You must have seen and learnt an awful lot.
Absolutely, it's a phenomenal collection, and so much to learn.
-So varied. I'm still learning now.
-Whose idea was it?
Well, it was the vision of one man, the then-curator, John Cheshire,
who visited the property before it ever came to the National Trust.
He was absolutely stunned at the amazing collections
housed in this enormous property, but a property in decline.
Literally about to collapse, in some areas.
He wanted that wonderful, overwhelming feeling to be passed on
to visitors, which is why it's presented in this particular way.
I must say, it is fascinating to go behind the scenes, as it were.
Now, obviously, it's open to the public so we can all view this,
but to see the rooms full of clutter,
wonderful items just cluttered around left exactly how they were.
One thing is missing, though.
The cobwebs and the dust and the dirt, that's all gone,
-and there's no sign of damp any more.
because those sorts of issues are addressed,
and there is a team of housekeepers here
who work very hard to care for the contents.
A lot of visitors come in, about 120,000 a year,
they bring in dirt, dust, skin, hair.
The housekeepers have to remove this sort of debris.
Is it easier to keep the room as it is now or to restore it?
The whole ethos of things looking as if they haven't been conserved
is a difficult one for some conservators to actually carry out.
It could well be that, if there was remedial conservation
needed in this room, one conservator may actually just go too far.
There is such a contrast between these rooms and the state rooms,
and do you know something?
I prefer these rooms, because they come alive.
There's an atmosphere about them, isn't there?
There really is,
and there's a smell, the musty-ish smell which you get.
-Because all the surfaces are dry, there's no polish anywhere,
so you get this dryness to everything.
What do the visitors think when they come behind the scenes?
Well, I think some of the visitors really struggle
with the whole concept, because, of course, it does look as if
it's a house in decline.
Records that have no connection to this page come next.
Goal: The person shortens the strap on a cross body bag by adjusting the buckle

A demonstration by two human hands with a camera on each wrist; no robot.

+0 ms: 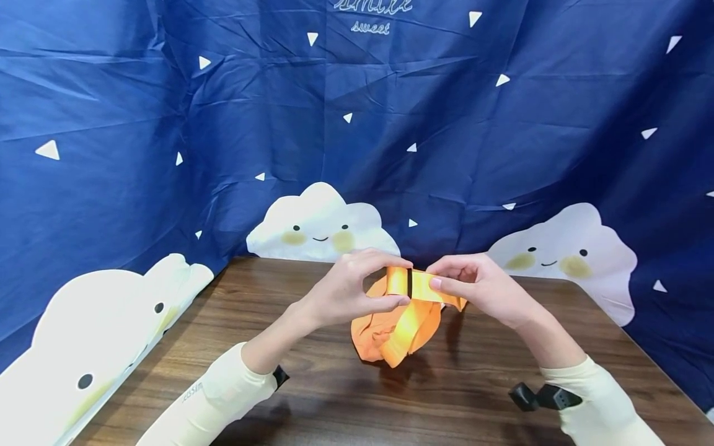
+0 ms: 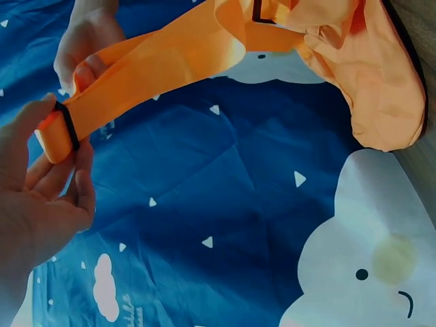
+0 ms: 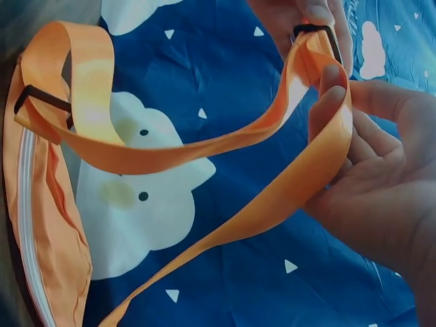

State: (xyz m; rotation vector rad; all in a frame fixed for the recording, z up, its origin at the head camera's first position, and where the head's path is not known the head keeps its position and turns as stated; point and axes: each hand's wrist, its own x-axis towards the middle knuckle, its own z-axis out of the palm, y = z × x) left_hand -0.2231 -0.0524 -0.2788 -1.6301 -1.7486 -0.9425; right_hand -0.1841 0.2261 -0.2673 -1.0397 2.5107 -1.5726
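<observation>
An orange bag (image 1: pixel 368 339) with a wide orange strap (image 1: pixel 406 334) is in front of me over the table. My left hand (image 1: pixel 348 290) pinches the black strap slider (image 2: pixel 69 127) and the short loop of strap through it, thumb on one edge and fingers on the other. Close by on the right, my right hand (image 1: pixel 491 290) grips the strap between thumb and fingers. In the right wrist view the strap runs from that hand back to the bag, where a black buckle (image 3: pixel 44 101) sits near a white zipper (image 3: pixel 28 197).
The brown wooden table (image 1: pixel 245 310) reaches back to a dark blue curtain (image 1: pixel 357 93) printed with white triangles and smiling clouds. Both sleeves carry black wrist devices, one of them on the right forearm (image 1: pixel 558 396).
</observation>
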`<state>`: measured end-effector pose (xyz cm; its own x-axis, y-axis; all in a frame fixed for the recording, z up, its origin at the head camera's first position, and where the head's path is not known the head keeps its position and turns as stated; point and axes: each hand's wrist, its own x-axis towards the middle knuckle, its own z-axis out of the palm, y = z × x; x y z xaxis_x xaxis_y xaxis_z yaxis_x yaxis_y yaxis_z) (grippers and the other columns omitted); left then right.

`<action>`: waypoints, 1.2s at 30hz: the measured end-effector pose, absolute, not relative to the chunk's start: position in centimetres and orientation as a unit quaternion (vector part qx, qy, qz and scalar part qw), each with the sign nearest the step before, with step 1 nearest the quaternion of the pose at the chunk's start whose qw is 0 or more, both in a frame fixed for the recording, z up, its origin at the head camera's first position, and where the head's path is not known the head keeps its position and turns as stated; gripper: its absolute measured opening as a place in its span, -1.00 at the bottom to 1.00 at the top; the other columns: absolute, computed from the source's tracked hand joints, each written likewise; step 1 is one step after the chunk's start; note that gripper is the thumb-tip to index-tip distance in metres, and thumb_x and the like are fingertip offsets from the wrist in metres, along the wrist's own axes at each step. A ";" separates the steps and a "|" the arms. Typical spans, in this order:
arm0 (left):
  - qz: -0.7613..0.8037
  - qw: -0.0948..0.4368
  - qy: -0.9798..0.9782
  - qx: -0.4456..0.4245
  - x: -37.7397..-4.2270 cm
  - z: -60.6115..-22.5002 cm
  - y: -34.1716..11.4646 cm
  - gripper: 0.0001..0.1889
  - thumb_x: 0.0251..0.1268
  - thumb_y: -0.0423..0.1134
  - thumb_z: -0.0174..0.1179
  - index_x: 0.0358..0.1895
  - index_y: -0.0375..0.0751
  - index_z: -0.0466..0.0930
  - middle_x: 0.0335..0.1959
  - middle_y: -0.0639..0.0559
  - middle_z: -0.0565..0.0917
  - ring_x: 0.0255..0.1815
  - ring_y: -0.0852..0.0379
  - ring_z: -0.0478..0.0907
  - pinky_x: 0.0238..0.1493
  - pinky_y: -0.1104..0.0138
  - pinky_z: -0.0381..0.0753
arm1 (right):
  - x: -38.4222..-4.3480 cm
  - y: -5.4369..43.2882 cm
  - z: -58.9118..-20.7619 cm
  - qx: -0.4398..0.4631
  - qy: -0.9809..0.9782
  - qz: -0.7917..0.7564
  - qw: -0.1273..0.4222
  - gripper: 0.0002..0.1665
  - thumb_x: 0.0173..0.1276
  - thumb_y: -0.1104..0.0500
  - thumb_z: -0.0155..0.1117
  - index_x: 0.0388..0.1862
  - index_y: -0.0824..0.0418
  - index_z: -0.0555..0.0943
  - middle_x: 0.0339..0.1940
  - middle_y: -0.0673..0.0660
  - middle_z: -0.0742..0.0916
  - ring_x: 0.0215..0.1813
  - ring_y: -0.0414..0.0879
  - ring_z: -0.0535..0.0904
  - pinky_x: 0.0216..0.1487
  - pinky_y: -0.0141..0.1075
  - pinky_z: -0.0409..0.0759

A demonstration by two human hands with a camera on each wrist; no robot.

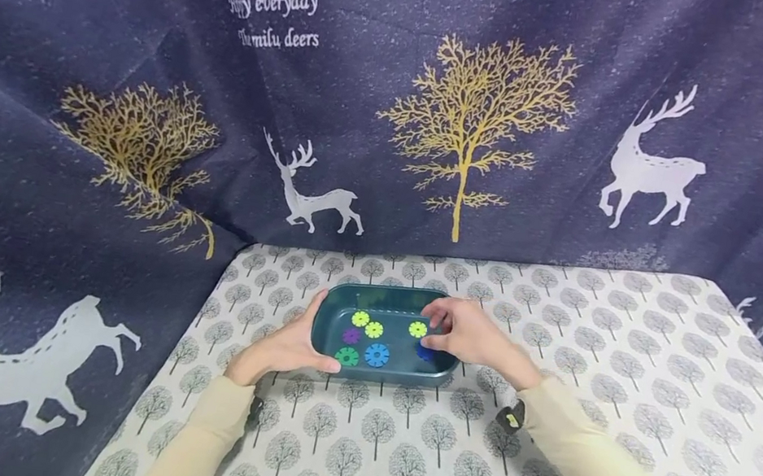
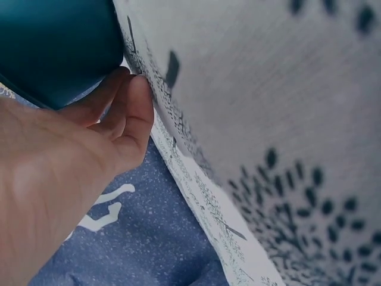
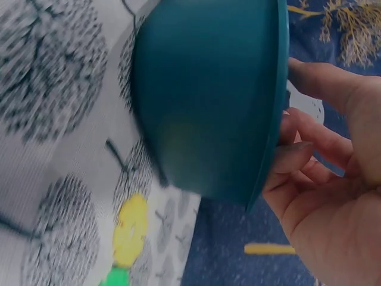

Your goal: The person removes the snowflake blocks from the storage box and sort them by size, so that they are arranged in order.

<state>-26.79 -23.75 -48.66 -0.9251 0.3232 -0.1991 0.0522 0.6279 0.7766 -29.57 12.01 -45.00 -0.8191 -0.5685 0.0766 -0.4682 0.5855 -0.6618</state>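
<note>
A dark teal tray (image 1: 397, 378) stands on the table, holding several flower-shaped plastic discs. My left hand (image 1: 292, 342) grips its left end, thumb along the front rim and fingers round the outer side; the left wrist view shows these fingers (image 2: 140, 104) under the tray wall (image 2: 59, 47). My right hand (image 1: 463, 333) hangs over the tray's right end, fingers bent and thumb apart from the index finger. A dark blue disc (image 1: 424, 351) lies just below its thumb, and a yellow-green disc (image 1: 417, 329) beside its fingertips. In the right wrist view, the tray wall (image 3: 208, 101) partly hides these fingers (image 3: 315, 128).
Two yellow-green discs (image 1: 374, 329), a purple disc (image 1: 351, 335), a green disc (image 1: 346, 356) and a light blue disc (image 1: 376, 354) lie in the tray's left half. A blurred yellow shape (image 3: 130, 231) shows on the tree-patterned cloth (image 1: 406, 472). A dark blue curtain (image 1: 547, 172) hangs behind.
</note>
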 end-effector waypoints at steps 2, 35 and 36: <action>0.419 0.164 0.887 0.105 -26.8 -48.7 -23.7 0.59 0.02 0.00 0.73 0.82 -0.03 -0.52 0.81 -0.42 0.02 0.82 -0.43 -0.01 0.76 -0.38 0.06 | -29.7 11.2 -45.0 -0.293 0.889 -0.341 0.088 -0.46 0.39 0.14 0.59 0.27 0.31 0.70 -0.06 0.19 0.82 -0.14 -0.14 0.68 -0.03 -0.21 0.71; 0.425 0.161 0.885 0.095 -26.7 -48.3 -23.7 0.57 0.00 -0.04 0.74 0.83 -0.01 -0.45 0.80 -0.45 0.04 0.82 -0.43 0.03 0.77 -0.36 0.07 | -30.4 3.7 -48.2 -0.358 0.901 -0.212 0.125 -0.51 0.27 0.21 0.67 0.19 0.21 0.81 -0.23 0.00 0.73 0.06 -0.05 0.67 0.39 0.02 0.69; 0.426 0.160 0.885 0.097 -26.6 -48.3 -23.8 0.58 0.00 -0.04 0.74 0.83 -0.02 -0.45 0.80 -0.45 0.03 0.82 -0.43 0.02 0.77 -0.36 0.07 | -30.4 3.6 -48.2 -0.360 0.901 -0.209 0.125 -0.52 0.27 0.20 0.68 0.17 0.20 0.81 -0.24 0.00 0.72 0.05 -0.05 0.67 0.39 0.02 0.68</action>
<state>-26.65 -23.76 -48.28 -0.9296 0.3089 -0.2010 0.0358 0.6185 0.7850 -30.39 3.64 -48.24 -0.7097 -0.7006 -0.0740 -0.5960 0.6531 -0.4671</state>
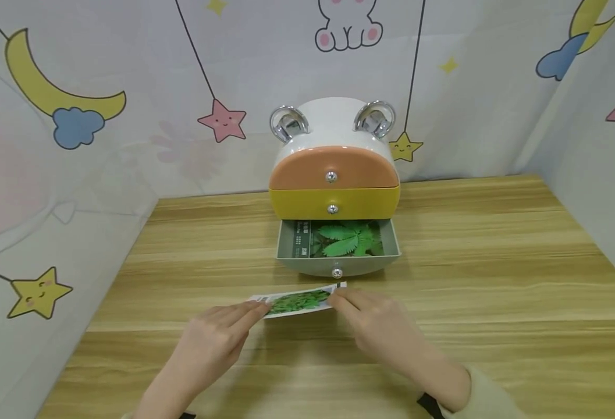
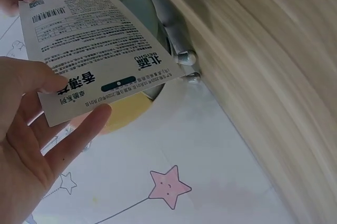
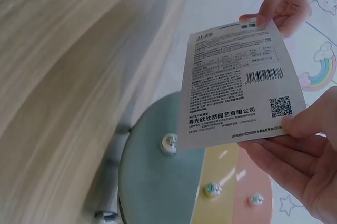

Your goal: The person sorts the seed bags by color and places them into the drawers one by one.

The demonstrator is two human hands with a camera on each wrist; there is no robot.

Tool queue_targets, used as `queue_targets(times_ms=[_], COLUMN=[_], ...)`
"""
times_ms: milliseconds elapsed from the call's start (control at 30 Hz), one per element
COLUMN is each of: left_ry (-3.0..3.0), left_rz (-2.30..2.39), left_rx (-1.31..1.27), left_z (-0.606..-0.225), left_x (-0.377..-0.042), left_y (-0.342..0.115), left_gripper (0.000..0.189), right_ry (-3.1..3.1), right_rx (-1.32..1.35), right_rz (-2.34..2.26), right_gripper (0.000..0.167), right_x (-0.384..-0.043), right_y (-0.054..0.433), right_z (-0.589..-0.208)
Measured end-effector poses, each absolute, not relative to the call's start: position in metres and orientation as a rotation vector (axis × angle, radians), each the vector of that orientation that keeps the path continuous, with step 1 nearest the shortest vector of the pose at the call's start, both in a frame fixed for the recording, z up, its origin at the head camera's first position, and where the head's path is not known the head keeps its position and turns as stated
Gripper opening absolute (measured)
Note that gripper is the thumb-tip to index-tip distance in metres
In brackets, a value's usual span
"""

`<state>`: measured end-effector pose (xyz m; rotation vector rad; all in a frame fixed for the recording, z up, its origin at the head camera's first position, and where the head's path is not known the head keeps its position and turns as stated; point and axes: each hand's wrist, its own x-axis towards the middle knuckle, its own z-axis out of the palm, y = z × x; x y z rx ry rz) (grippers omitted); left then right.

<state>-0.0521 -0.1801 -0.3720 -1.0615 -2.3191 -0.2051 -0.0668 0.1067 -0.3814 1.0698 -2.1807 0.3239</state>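
Note:
A flat seed packet [image 1: 299,301] with a green leafy picture is held above the table, in front of a small drawer cabinet. My left hand [image 1: 218,334] pinches its left end between thumb and fingers. The right end is pinched by my right hand [image 1: 380,326]. Both wrist views show the printed white back of the packet [image 2: 100,50], with a barcode and a square code. Behind it, the cabinet's grey-green bottom drawer [image 1: 312,266] is pulled out. Inside that drawer lies another seed packet [image 1: 346,240] with a fern-like green leaf.
The cabinet's orange top drawer [image 1: 307,169] and yellow middle drawer [image 1: 302,203] are closed, each with a round silver knob. Two shiny ear-like loops stand on its white top [image 1: 333,119]. The wooden table [image 1: 496,279] meets a patterned cloth [image 1: 171,70] behind and at the sides.

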Motion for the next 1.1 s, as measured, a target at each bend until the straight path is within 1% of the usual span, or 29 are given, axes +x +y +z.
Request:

We know it's not because there's been
a phenomenal amount of conservation work, restoration work,
that's gone on to both the building and the contents. Some of
the visitors do wonder what on earth is happening.
But John Cheshire did say that if visitors actually came
and asked him where the work had been done,
then he would have actually achieved his goals.
-Perhaps he knew.
-He was a man with vision.
-Thank you for having a chat to me.
I'm going to enjoy the rest of the house. It's a real eye-opener.
Jolly good! Excellent.
Calke is a wonderful, unique survivor,
and the National Trust's decision to maintain it exactly as they found it
back in the 1980s is a very bold one indeed.
They were faced with a collection of over 10,000 different objects,
and their aim was to preserve it exactly how they found it,
whilst preventing any other further decay.
It was a monumental task for conservators.
But a very worthwhile one.
It's a fascinating glimpse at a country house frozen in time.
There's nothing ghostly about Stapleford Park.
Our valuation day is bursting with life.
The crowd are waiting to hear what our experts have to say.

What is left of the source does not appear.